Силы в экстремальные моменты появляются, как подземные толчки. Память Макса фиксировала каждую секунду, а новый знакомец, наверное, и не запомнил как оказался на лестничной площадке, минуя люк и железную лестницу. Он тоже похоже делал все на автомате: мчался вниз по лестнице с максимальной скоростью, чтобы не попасть под волну цунами в виде Макса.
Полшага назад. Слова и рождение
Лучи солнца хлынули в окна. Инанна смотрела на стены своих покоев, на красочные драпировки, на бисерные панно. Ее обиталище было соткано из представлений людей, как должна жить богиня. Богиня любви. Богиня плодородия.
Узоры на стенах всегда менялись, представляя собой разные картины. Они никогда не замирали, как в жилищах людей. Иногда они отражали молитвы жрецов, иногда стенания людей, а иногда фантазии самой Инанны. Сейчас узоры на стене рисовали праздник, людской праздник… Вчера они показывали, кажется, колосящиеся поля вокруг города. Завтра они сложатся в другой узор. Отражения людских желаний быстро исчезли, рисунки сами стали двигаться, и показывать уже бескрайнее небо, путь на Луну, путешествия по звездам. Узоры растворяли стены и всё сущее, и из этих частей можно сложить что угодно!
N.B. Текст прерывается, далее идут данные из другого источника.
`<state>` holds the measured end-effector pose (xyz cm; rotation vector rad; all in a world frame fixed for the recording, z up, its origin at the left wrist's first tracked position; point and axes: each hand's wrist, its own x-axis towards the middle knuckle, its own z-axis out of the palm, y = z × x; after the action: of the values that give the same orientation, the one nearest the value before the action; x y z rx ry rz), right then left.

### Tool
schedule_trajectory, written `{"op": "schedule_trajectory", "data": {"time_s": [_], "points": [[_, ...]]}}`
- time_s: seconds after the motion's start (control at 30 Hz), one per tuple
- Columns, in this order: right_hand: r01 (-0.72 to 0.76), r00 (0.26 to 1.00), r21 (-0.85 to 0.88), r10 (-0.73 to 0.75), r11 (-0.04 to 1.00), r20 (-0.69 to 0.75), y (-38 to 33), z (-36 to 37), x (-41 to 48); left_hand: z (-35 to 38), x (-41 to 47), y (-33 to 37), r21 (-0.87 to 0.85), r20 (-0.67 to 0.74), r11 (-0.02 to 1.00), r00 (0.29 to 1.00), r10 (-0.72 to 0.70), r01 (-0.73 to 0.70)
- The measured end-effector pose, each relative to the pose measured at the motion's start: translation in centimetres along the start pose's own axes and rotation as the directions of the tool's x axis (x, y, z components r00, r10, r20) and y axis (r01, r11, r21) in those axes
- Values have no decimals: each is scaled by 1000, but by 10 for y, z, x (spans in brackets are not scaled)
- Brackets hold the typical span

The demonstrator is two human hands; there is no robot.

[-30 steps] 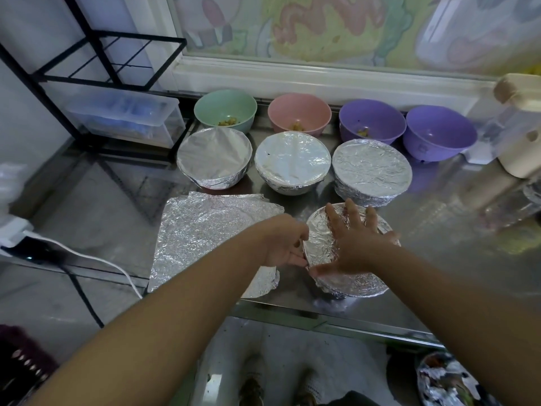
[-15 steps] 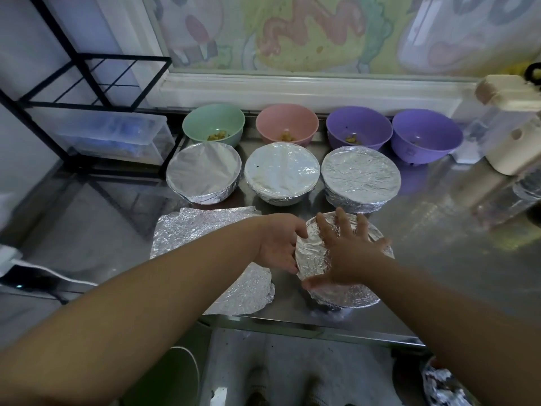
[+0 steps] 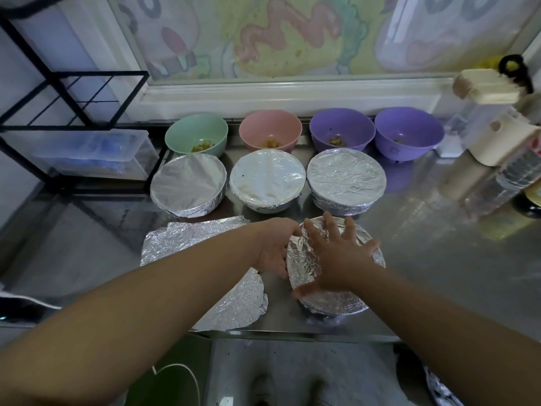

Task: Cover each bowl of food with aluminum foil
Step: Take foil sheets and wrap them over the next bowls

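Observation:
A foil-covered bowl [image 3: 330, 301] stands near the front edge of the steel table. My right hand [image 3: 336, 254] lies flat on its foil top with the fingers spread. My left hand [image 3: 273, 244] cups the bowl's left side, its fingers curled round the foil at the rim. Behind stand three foil-covered bowls [image 3: 188, 189], [image 3: 268, 180], [image 3: 347, 180]. In the back row are open bowls holding a little food: green [image 3: 196, 136], pink [image 3: 270, 130], purple [image 3: 342, 131] and a second purple [image 3: 408, 134]. A loose foil sheet [image 3: 187, 241] lies left of the front bowl, under my left forearm.
A black wire rack [image 3: 73, 98] with a clear plastic box [image 3: 93, 153] stands at the back left. A cream container [image 3: 494, 142] and a plastic bottle [image 3: 503, 183] are at the right. The table's front edge [image 3: 292, 336] runs just below the front bowl.
The camera has tilted up a little. My left hand has shifted from beside the bowl's near-left edge to wrap its left side. My right hand stays flat on top.

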<state>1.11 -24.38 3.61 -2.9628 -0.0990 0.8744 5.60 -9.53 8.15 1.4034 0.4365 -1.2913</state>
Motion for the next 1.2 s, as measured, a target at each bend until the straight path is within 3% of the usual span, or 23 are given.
{"op": "schedule_trajectory", "data": {"time_s": [0.17,0.3,0.43,0.53,0.73,0.83,0.9,1.03,1.2], "points": [[-103,995,80,102,992,14,-8,-1,-1,-14,6,10,-3,-8,999,999,42,-42],[-130,990,179,120,975,69,1,-13,6,-25,14,-4,-200,-110,963,981,160,-180],[2,996,38,-6,999,90,5,-26,11,-21,29,-46,-478,-299,780,910,288,-404],[50,990,-6,-49,999,134,3,-26,12,-8,35,-84,-520,-344,716,882,322,-465],[40,994,-51,-35,998,107,0,-26,6,22,13,-88,-521,-134,726,884,449,-448],[34,997,-55,-30,998,73,-1,-22,4,9,9,-74,-429,-85,791,892,445,-436],[30,998,-63,-26,998,59,-2,-21,3,1,6,-59,-378,-56,837,913,405,-395],[24,999,-74,-20,997,49,-2,-19,4,-9,9,-30,-392,81,903,972,222,-174],[25,999,-75,-23,997,34,-1,-15,7,-7,8,-13,-280,43,951,988,152,-134]]}}
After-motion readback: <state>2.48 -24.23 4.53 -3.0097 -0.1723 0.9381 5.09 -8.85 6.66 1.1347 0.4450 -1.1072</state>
От ее трона до края вселенной. Гранит мог стать гранатом, лазурит – небом. Топаз – солнцем. Эти перевоплощения были прекрасны.
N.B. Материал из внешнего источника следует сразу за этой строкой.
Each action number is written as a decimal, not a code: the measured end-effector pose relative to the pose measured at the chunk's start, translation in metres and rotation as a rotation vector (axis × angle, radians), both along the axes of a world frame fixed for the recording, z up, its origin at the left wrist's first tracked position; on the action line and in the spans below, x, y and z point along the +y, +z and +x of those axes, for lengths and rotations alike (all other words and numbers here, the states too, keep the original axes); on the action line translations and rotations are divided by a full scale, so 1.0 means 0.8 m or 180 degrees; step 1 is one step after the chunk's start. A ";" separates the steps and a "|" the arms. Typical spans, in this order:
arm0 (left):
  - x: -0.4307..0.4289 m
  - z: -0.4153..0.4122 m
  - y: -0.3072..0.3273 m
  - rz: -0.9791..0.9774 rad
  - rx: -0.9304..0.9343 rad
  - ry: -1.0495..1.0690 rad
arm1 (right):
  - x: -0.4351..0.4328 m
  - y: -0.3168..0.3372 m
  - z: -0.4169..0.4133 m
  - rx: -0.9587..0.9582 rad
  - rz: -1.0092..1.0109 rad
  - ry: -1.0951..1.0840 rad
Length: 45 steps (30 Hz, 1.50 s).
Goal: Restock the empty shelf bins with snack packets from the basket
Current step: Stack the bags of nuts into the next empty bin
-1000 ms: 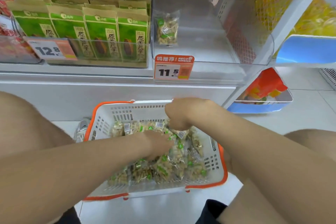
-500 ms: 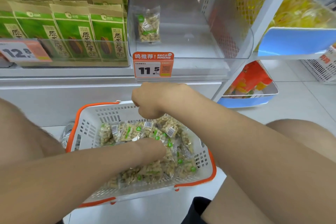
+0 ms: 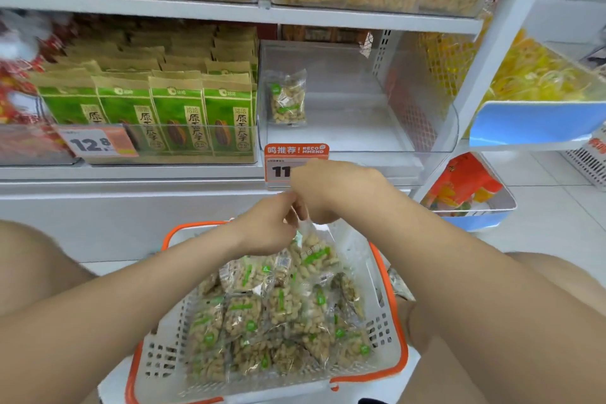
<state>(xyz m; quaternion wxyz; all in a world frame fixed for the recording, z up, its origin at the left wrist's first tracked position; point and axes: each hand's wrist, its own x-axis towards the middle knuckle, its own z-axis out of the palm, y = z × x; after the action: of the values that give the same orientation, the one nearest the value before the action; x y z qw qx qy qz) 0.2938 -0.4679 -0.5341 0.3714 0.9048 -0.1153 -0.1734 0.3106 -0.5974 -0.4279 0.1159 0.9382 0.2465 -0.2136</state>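
Both hands are up over the basket (image 3: 387, 275), meeting at the top edge of one clear snack packet (image 3: 311, 252). The left hand (image 3: 265, 229) pinches that edge with fingertips closed on it, and the right hand (image 3: 331, 188) is curled shut on the same edge just beside it, so the two hands touch. The packet hangs below them, its lower end down among the heap in the basket (whether it rests on the heap or hangs clear, I cannot tell).

Under the hands, the white basket with its orange rim holds a pile of the same nut packets (image 3: 278, 318), green labels showing; they overlap too much for an exact count, but well over a dozen.

Beyond the hands, the clear shelf bin (image 3: 377, 128) holds just one packet (image 3: 288, 98), standing upright at its left wall. The right hand covers part of the one orange price tag (image 3: 295, 157) on that bin's front.

Beyond and to the left of the left hand, four green seed bags (image 3: 177, 118) face front in a row, more stacked behind, with a second price tag (image 3: 95, 143) reading 12.8 in front of them.
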 end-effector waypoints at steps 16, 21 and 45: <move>0.029 0.021 0.114 -0.2260 -0.1796 0.1488 | -0.014 0.043 0.028 -0.0803 0.3799 -0.1772; 0.034 0.041 0.124 -0.2197 -0.1900 0.1962 | -0.012 0.046 0.036 0.0448 0.4003 -0.2342; 0.047 0.066 0.121 0.1024 -0.1561 0.0881 | 0.028 -0.040 0.225 -0.0208 0.2859 -0.2775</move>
<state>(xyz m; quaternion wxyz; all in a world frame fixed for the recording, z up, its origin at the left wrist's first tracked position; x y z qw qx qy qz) 0.3464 -0.4307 -0.4370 0.2048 0.9738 -0.0484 0.0859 0.4905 -0.5754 -0.4600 -0.3800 0.9157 -0.0969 -0.0879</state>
– Великая Инанна! – голос, который она слышала чаще других, прервал её понимания.
Инанна отвлеклась от созерцания картин и узоры обрели вид большого зала с людьми в белом.
На коленях стоял Жрец ее Храма.
– Инанна! Инанна! Не оставь меня! Я понимаю твои великие заботы в этот царственный праздник!
Инанна устало стала прислушиваться к голосу. Просьбы жрецов она иногда исполняла.
– Жена командующего городской стражей не может разродиться! Она умирает!
Инанна выдохнула: «И только-то… Не гаснет солнце, не обрушивается луна, не взрывается земля».
– У тебя, конечно, другие заботы, – стонал Жрец. – Но не омрачи великий праздник смертью роженицы.
Инанна взглянула на стену с узорами. Теперь она видела в огромном зале лежащую женщину. Ее лицо уродовала гримаса боли, и рот постоянно открывался. Вокруг неё толпились бабки, девки, жрецы. Рядом, на коленях мужчину в богатых одеждах держал ее за руку и испуганно смотрел на женщину. Инанна почувствовала страх, исходящий от этого «командующего городской стражи». Он боялся, что может потерять свою женщину, боялся другого будущего, без своей спутницы, без ребенка.